(Problem description) Below are records. Copy every line with "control" in it.

[Opening Dataset content section]

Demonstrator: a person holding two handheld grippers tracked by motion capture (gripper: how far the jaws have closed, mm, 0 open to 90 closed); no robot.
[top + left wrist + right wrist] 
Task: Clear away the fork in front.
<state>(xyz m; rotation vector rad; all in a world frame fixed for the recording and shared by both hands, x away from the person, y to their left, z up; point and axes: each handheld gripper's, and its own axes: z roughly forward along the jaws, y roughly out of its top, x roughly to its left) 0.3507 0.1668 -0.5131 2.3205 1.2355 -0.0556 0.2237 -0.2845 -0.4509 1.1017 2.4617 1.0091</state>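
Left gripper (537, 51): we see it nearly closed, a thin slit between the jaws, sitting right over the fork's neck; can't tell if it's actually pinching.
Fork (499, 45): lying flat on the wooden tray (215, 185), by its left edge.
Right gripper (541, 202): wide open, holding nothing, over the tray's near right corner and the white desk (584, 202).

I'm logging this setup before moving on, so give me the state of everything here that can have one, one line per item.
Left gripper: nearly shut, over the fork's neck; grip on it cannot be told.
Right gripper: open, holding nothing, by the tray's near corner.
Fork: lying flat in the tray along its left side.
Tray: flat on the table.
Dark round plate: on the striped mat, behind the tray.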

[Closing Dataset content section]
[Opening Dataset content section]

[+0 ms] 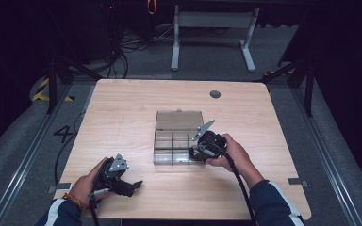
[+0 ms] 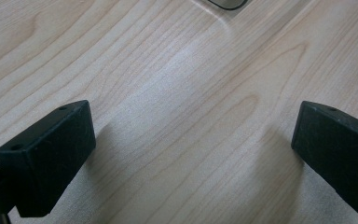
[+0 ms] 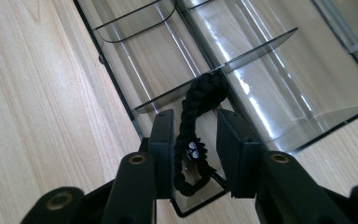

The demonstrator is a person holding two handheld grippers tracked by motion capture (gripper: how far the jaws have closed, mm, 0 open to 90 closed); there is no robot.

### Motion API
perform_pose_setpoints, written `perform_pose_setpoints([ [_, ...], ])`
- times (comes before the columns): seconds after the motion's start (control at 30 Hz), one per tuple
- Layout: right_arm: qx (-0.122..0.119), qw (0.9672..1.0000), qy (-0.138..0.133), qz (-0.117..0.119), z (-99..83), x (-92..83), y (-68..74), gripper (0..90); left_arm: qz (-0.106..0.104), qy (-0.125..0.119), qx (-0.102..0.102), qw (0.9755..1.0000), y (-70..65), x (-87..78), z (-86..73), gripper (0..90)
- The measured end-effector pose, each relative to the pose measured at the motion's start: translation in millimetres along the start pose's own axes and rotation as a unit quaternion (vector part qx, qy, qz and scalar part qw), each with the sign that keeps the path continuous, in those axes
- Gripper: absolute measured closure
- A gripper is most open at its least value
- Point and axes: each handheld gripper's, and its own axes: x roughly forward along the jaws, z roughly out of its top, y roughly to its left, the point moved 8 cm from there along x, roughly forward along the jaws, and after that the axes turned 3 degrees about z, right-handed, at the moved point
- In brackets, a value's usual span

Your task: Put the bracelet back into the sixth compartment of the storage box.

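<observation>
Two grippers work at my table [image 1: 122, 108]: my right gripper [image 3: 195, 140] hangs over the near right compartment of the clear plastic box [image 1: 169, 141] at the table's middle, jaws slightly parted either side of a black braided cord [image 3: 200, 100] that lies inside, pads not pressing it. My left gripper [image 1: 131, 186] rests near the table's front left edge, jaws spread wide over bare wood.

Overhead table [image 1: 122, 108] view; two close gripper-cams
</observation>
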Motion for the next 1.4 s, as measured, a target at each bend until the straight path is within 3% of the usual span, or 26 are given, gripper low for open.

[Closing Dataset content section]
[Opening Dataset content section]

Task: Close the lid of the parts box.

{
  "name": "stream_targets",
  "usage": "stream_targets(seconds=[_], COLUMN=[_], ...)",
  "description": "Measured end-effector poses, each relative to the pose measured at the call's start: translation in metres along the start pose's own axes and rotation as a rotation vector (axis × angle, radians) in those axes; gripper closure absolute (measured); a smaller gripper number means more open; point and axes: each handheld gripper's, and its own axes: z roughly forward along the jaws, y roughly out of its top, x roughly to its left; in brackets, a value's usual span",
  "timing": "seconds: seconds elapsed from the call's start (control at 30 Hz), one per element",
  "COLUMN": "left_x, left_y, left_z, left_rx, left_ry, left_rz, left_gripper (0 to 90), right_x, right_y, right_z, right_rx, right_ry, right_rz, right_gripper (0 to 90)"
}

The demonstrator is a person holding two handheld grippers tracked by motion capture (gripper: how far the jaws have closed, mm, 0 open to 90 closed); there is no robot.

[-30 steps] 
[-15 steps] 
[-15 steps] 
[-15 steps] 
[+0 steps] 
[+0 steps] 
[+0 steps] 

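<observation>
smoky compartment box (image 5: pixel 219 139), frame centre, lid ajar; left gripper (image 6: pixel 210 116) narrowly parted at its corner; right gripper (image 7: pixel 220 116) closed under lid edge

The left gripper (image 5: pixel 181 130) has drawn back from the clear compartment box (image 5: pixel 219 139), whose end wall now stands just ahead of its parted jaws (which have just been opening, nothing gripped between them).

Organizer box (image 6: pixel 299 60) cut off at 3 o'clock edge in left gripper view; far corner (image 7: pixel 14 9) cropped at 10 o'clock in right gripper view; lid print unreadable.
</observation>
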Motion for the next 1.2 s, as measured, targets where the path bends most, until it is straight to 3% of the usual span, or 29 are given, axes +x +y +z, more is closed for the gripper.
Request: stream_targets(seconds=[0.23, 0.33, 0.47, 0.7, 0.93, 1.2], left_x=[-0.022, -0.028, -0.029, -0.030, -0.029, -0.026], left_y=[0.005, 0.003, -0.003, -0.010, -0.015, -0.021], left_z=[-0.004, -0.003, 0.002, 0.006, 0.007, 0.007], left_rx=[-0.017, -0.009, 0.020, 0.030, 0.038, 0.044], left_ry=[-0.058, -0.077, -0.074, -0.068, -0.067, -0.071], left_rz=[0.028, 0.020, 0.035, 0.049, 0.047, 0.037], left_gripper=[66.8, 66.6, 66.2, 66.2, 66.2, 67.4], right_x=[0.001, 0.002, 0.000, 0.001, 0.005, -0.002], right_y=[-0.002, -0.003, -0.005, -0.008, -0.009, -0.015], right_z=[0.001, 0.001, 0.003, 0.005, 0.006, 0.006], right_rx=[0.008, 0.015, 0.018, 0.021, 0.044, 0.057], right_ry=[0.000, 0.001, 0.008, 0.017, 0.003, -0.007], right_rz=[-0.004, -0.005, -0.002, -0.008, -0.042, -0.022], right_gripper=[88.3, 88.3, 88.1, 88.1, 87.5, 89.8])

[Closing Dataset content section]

(Expected answer)
- times (comes before the columns): seconds after the motion's start (control at 30 Hz), one per tuple
  "timing": "seconds: seconds elapsed from the call's start (control at 30 Hz), one per element",

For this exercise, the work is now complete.